L’impianto di depurazione Iam (Iniziative ambientali meridionali) è una delle strutture calabresi in cui arrivavano i rifiuti provenienti dal Centro Oli di Viggiano. 


La protesta dei cittadini - Qualcosa non andava e i cittadini sapevano, o quanto meno ipotizzavano, tanto che, poiché gli odori erano diventati troppo, il 26 giugno 2014 alcuni organizzarono una manifestazione che durò tre giorni.

 

Manifestazione che preoccupò i vertici. Da un’intercettazione emerge infatti che Vincenzo Lisardelli, coordinatore ambiente del reparto sicurezza e salute all'Eni di Viggiano, chiedeva conto della mobiltitazione ad Antonio Curcio della Ecosistem di Lamezia il quale rivolgendosi al dirigente: ‘È la popolazione che ci sta bloccando. Ci sono 20 macchine ferme, ma non sono mie. Io il vostro prodotto sono riuscito a scaricarlo in tempo’.


Davanti ai cancelli della Iam, quel giorno c'era anche Maria La Scala, presidente del comitato Quartiere Fiume di Gioia Tauro che intervistata da 'Lettera43' afferma: “La puzza in quel periodo era terribile, molti di noi erano finiti all'ospedale per bruciore agli occhi e vomito”.

 

Ma purtroppio non parliamo solo di bruciore agli occhi e vomito, pare che a Gioia Tauro l’incidenza di tumori, anche infantili, sia molto alta. E i numeri sono impressionanti, si parla di circa 300 casi l’anno.

 

A settembre la Guardia Costiera sequestrò la quarta linea della Iam, troppo cadmio. Ma dopo un mese la Procura di Palmi ha dissequestrato l’area.
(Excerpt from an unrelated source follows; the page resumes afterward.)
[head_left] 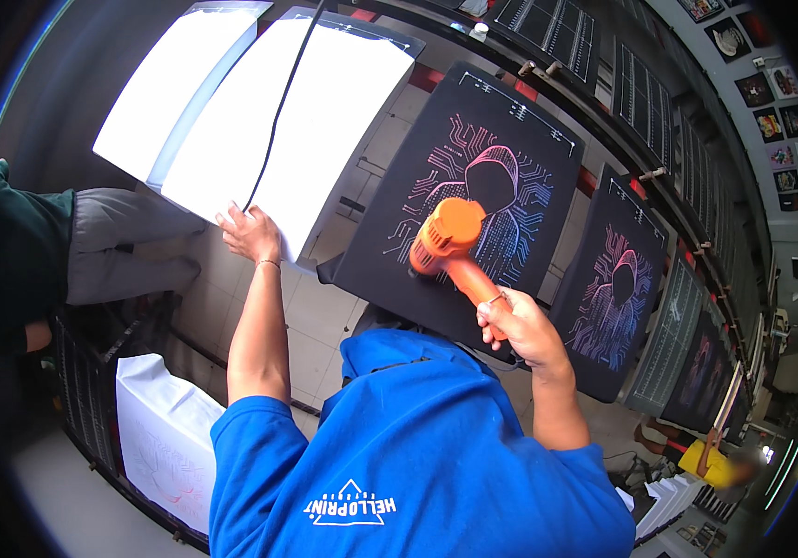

Lo stesso Comitato, di cui Maria La Scala è presidente, aveva anche documentato trasporti notturni sospetti: “Le autobotti si fermavano nei pressi di una botola, in un terreno privato, fuori dall'impianto, a 200 metri dal mare. Ci hanno detto che quelle autobotti prelevavano e non scaricavano. Ma il mare diventava nero”. Adesso pare che quella botola sia sigillata.


L'inchiesta - Per l’accusa sarebbero migliaia le tonnellate di rifiuti pericolosi smaltiti illecitamente, di cui 26 mila dirette proprio alla Iam. Dalle carte dell’inchiesta emerge anche che la sola Econet avrebbe ricevuto più di 68 mila tonnellate di rifiuti liquidi pericolosi.